Tuesday, 12 November 2013

birthday!

HLJ all the way. I'm going to miss this place like nobody's business.

 Today is my birthday! Yay. I've been lucky to have two p-day birthdays! It helps it actually feel like a birthday. Man. I love my birthday. I woke up an extra 20 minutes early today because I was so excited that I was able to open my package and everything else. You wouldn't know I was turning a whopping 24 years old. Sheesh. Mid-twenties. I'm over the freak-out stage about that though.
 
We had plans to go to the Shatto milk dairy. I know, nothing says 24 like a good ol' milk farm. But unfortunately the place was booked up with school tours. Lame. So instead we went to Kansas City. The Brenchley's, who are the directors of the VC and the Stevensons, one of my fave senior couples joined us and the other sisters. It was the best impromptu birthday... and Sister Brenchley's birthday is tomorrow! Fun, fun, fun. We stopped by the Nelson Atkins Museum of Art and it was closed. Lame. But they gave us a really cool free photo book. Then we went to the Hallmark Museum and they gave us a free gift too! The best! 
Sister Harding and I at the Nelson Atkins Museum
 I can't believe I have spent my entire 23rd year in the service of the Lord. It feels like a dream the time has gone by so quickly. I have loved every minute of it and I am so grateful for this time in my life. I count myself lucky to have had two birthdays on a mission!
 
Transfer calls come tonight. Bah. Stressful, but not as stressful as normal. I've been feeling for awhile that I'd be transferred, and train a new missionary, and go full-pros, and open a new area. I don't know where I'm going... I'll find that out tonight, but I do know that all of those premonitions are going to come true. Whoohoo! Adventure time. On Friday I got the training call and the assistant was like, "Sister Call, I'm not even going to pretend like you are being called to be a potential trainer, because you aren't, you are going to be a trainer. For sure. It's happening." Then during the trainers meeting President Keyes was like "Yeah, some sisters at the Visitors' Centers have crazy schedules. Sister Call here has served her entire mission at the Visitors' Centers and knows lots about that, and now she will be going full pros for the last two transfers of her mission and she won't even know what to do with herself and all this free time. She'll probably be feeling like a brand new missionary." True story President. I was really grateful for the confirmation that I will indeed be leaving. I was able to give everyone a heads up on Sunday and then tonight I'll find out for sure all the details.

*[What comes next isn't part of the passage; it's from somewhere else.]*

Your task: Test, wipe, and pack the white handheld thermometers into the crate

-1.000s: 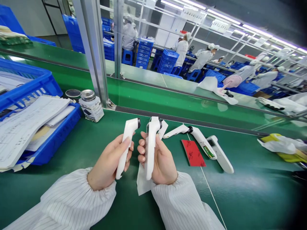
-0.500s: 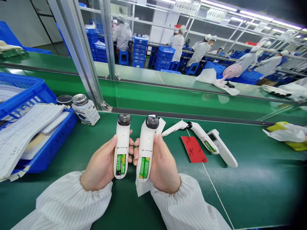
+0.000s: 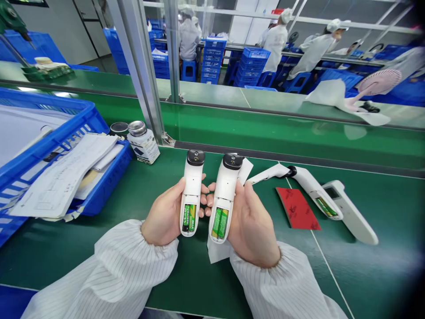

So here we go onto the next adventure. I'm really going to miss this place. Really, really going to miss this place. I love my area. I love going to church right by the temple. Most of all I love serving at the Liberty Jail. I am so grateful for this opportunity to serve here. I have gained such a strong testimony of trials and adversity. I'll be able to put all my knowledge to action in these next two transfers. I have a feeling its going to be a bit of a learning curve and probably pretty hard. I'm used to being surrounded by missionaries and people-- I've lived in a house with 8 girls for over a year now. So that will be new if it is just my companion and I. But I am grateful. I feel like I'll be pushed out of my comfort zone and really be forced to rely on the Lord. That is where real growth takes place. I am excited.

In other REALLY exciting news J.R. and Sherry and Emily are planning to be baptized December 7th. I AM SO EXCITED! They are seriously the best. They are also planning on getting married sometime before their baptism. They are so excited about that too and mostly for the chance to change and learn and grow. Holy moly. I can't believe how awesome they are. I am bummed I have to leave before all the wedding planning happens, but I'll be able to come back for all of it. Hopefully. 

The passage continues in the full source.